*What is expected:* Set down all of the data that follows word for word, without the images.

*Saved entries:*
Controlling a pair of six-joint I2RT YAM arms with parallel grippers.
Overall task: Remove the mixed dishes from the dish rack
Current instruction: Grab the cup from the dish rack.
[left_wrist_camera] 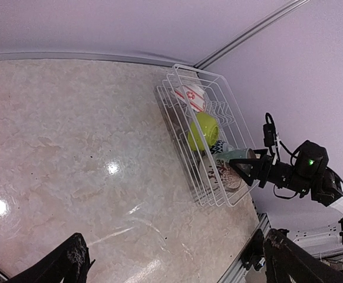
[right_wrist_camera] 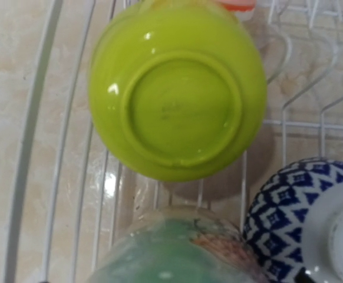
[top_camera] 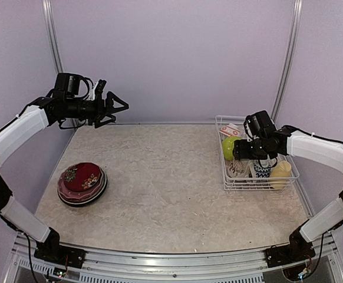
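Observation:
The white wire dish rack [top_camera: 229, 184] stands at the right. It holds a lime-green bowl [top_camera: 230, 147], a red-patterned bowl [top_camera: 230, 130], a blue-patterned bowl [top_camera: 261, 171], a beige patterned mug [top_camera: 237, 168] and a pale-yellow mug [top_camera: 280, 174]. My right gripper [top_camera: 242, 150] hangs low inside the rack. In the right wrist view the mug's green inside [right_wrist_camera: 177, 253] fills the bottom centre below the lime-green bowl [right_wrist_camera: 174, 97], and only dark finger tips show at the bottom edge, wide apart. My left gripper [top_camera: 117, 107] is open and empty, raised high at the far left.
A stack of plates with a red floral one on top [top_camera: 82, 181] lies on the table at the left. The back wall and the right wall stand close to the rack. The rack [left_wrist_camera: 180, 150] and the right gripper [left_wrist_camera: 242, 170] also show in the left wrist view.

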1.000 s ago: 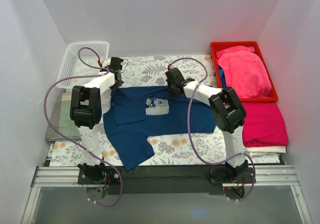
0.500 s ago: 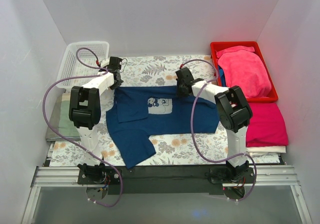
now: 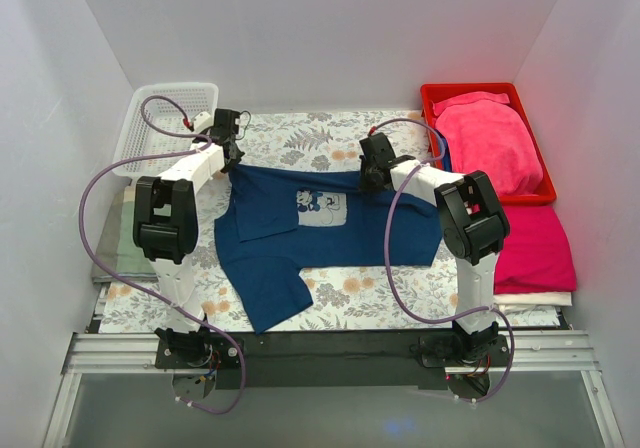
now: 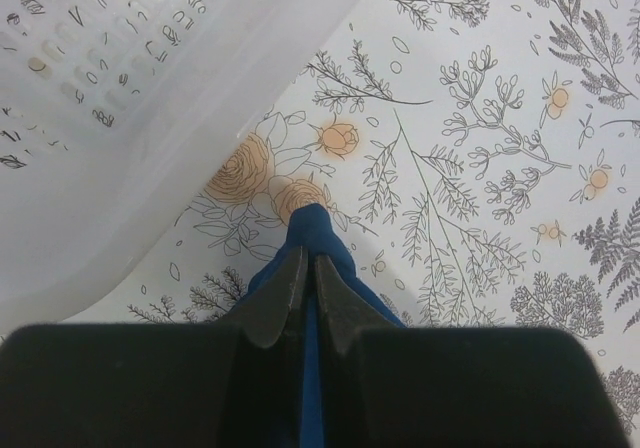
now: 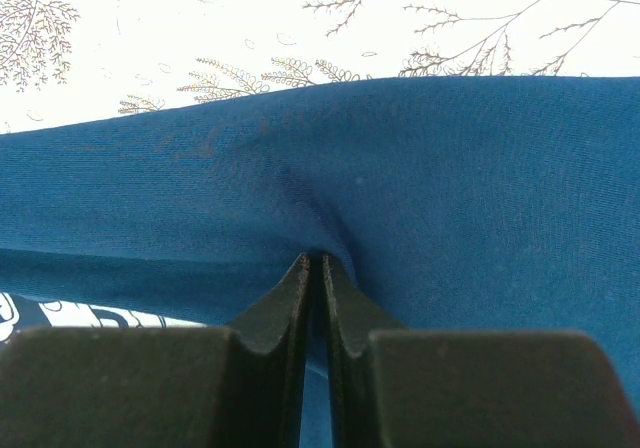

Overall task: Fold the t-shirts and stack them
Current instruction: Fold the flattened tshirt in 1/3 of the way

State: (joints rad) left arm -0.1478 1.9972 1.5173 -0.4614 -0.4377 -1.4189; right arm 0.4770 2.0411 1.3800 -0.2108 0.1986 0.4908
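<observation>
The navy t-shirt (image 3: 330, 233) with a pale blue mouse print (image 3: 321, 207) lies spread on the floral table cloth, chest up. My left gripper (image 3: 233, 160) is shut on its far left edge; a fold of navy cloth (image 4: 312, 230) pokes out between the closed fingers. My right gripper (image 3: 368, 180) is shut on its far right edge, the cloth (image 5: 400, 178) bunching at the fingertips. Magenta-pink shirts lie in the red bin (image 3: 490, 148) and folded on the table at the right (image 3: 530, 248).
A white slotted basket (image 3: 165, 123) stands at the far left, close beside my left gripper, and shows in the left wrist view (image 4: 110, 88). A folded grey-green cloth (image 3: 125, 233) lies at the left edge. White walls enclose the table on three sides.
Both grippers have moved toward the back of the table, dragging the navy shirt's far edge with them and stretching it wider. The right gripper has also shifted to the right.
</observation>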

*Task result:*
Controlling a pair of six-joint I2RT YAM arms with parallel grippers.
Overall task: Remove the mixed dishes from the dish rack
Current instruction: Grab the cup from the dish rack.
[left_wrist_camera] 
[right_wrist_camera] 
[top_camera] 
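Observation:
The white wire dish rack [top_camera: 229, 184] stands at the right. It holds a lime-green bowl [top_camera: 230, 147], a red-patterned bowl [top_camera: 230, 130], a blue-patterned bowl [top_camera: 261, 171], a beige patterned mug [top_camera: 237, 168] and a pale-yellow mug [top_camera: 280, 174]. My right gripper [top_camera: 242, 150] hangs low inside the rack. In the right wrist view the mug's green inside [right_wrist_camera: 177, 253] fills the bottom centre below the lime-green bowl [right_wrist_camera: 174, 97], and only dark finger tips show at the bottom edge, wide apart. My left gripper [top_camera: 117, 107] is open and empty, raised high at the far left.
A stack of plates with a red floral one on top [top_camera: 82, 181] lies on the table at the left. The back wall and the right wall stand close to the rack. The rack [left_wrist_camera: 180, 150] and the right gripper [left_wrist_camera: 242, 170] also show in the left wrist view.
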
1.000 s ago: 
0.500 s ago: 
now: 
now: 
now: 

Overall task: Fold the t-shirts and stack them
Current instruction: Fold the flattened tshirt in 1/3 of the way

State: (joints rad) left arm -0.1478 1.9972 1.5173 -0.4614 -0.4377 -1.4189; right arm 0.4770 2.0411 1.3800 -0.2108 0.1986 0.4908
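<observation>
The navy t-shirt (image 3: 330, 233) with a pale blue mouse print (image 3: 321, 207) lies spread on the floral table cloth, chest up. My left gripper (image 3: 233, 160) is shut on its far left edge; a fold of navy cloth (image 4: 312, 230) pokes out between the closed fingers. My right gripper (image 3: 368, 180) is shut on its far right edge, the cloth (image 5: 400, 178) bunching at the fingertips. Magenta-pink shirts lie in the red bin (image 3: 490, 148) and folded on the table at the right (image 3: 530, 248).
A white slotted basket (image 3: 165, 123) stands at the far left, close beside my left gripper, and shows in the left wrist view (image 4: 110, 88). A folded grey-green cloth (image 3: 125, 233) lies at the left edge. White walls enclose the table on three sides.
Both grippers have moved toward the back of the table, dragging the navy shirt's far edge with them and stretching it wider. The right gripper has also shifted to the right.
</observation>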

The work for this exercise is now done.